10 Ways WWE Could Revive The Attitude Era (Even With A PG Rating)
2. Be Different
"Every wrestler these days just has to get their sh*t in," is a common complaint not entirely without merit. So much of the current generation possess unprecedented physical gifts that, naturally, they want to show them off in an attempt to get themselves over. That's what getting over is: exploiting your talent to forge a connection with the crowd. But are too many performers over-doing it, risking both their health and their unique selling points?
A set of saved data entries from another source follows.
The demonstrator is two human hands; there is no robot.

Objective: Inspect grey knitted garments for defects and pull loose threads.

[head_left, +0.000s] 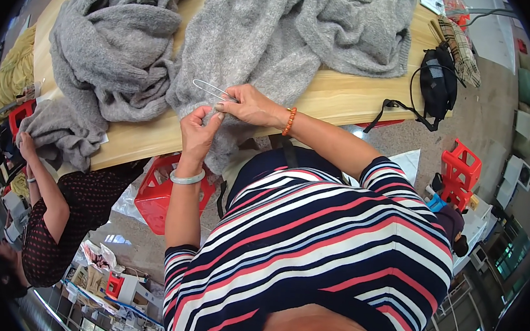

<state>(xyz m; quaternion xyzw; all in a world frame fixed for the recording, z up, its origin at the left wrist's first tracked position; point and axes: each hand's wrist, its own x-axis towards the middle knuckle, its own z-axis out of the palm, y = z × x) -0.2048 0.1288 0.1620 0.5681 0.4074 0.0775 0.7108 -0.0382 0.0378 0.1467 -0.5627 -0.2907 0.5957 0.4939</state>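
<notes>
My right hand (249,105) is closed, pinching a thin, pale wire loop (208,88) whose rounded end sticks out to the left. Close beside it, my left hand (198,130) is closed too, thumb and fingers pinched on the grey knit garment (228,37). The thumbs of both hands almost meet. The garment spreads over the table and hangs down past its near edge below my hands. Exactly which bit of knit lies between the fingertips is too small to make out.
More grey knitwear (116,50) is heaped on the wooden table (343,97) to the left. There, another person's hand (26,147) touches a grey piece. A black bag (438,82) with straps lies at the right end. Red stools (159,189) stand below.
</notes>
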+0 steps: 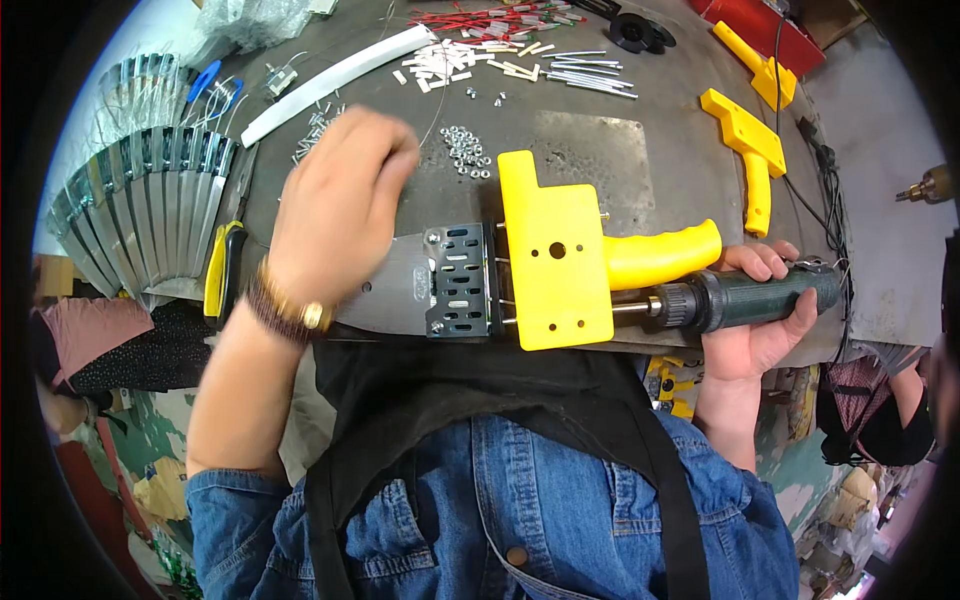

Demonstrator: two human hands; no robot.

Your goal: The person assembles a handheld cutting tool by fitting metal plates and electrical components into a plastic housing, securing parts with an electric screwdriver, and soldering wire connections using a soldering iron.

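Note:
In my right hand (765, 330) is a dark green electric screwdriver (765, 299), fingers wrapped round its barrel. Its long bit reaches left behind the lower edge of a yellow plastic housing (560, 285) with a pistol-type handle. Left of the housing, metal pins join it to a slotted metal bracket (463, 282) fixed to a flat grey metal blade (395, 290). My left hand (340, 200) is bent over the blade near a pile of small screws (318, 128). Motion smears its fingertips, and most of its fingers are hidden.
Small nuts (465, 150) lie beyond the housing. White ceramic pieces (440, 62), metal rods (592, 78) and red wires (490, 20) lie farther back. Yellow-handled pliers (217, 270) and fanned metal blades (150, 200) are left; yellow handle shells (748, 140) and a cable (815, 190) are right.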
Restraint isn't a word typically associated with the Attitude Era, admittedly, but a less-is-more approach may benefit those unable to escape its immense shadow. Kevin Owens excelled throughout the summer of 2017 as a sociopathic brawler. His quest to nigh-on murder Shane McMahon was immensely believable because he dispensed with the comedy and, in an absorbing Hell In A Cell match, reflected the renewed focus of his character with a brutal, stripped-back arsenal. Months later, and Owens has defaulted to the man of many moods and many moves. Much like WWE creative, much of the audience is at a loss: how are we to take a character like Kevin Owens?
Perhaps Owens isn't the only performer requiring discipline. In the Attitude Era, roles weren't limited as such, but they were better-defined. Austin and Rock brawled. Chris Benoit and Kurt Angle put the sweetness into the science. The doubles division acts fused high-flying with weapons-based brutality. Each was marketed as unique, and wrestled uniquely, crafting individually eclectic and awesome - and disciplined - cards on the whole.
Everybody dives. Where's the agent intervention, or the wrestlers' own sense of ego, putting an end to the almost politeness of it all?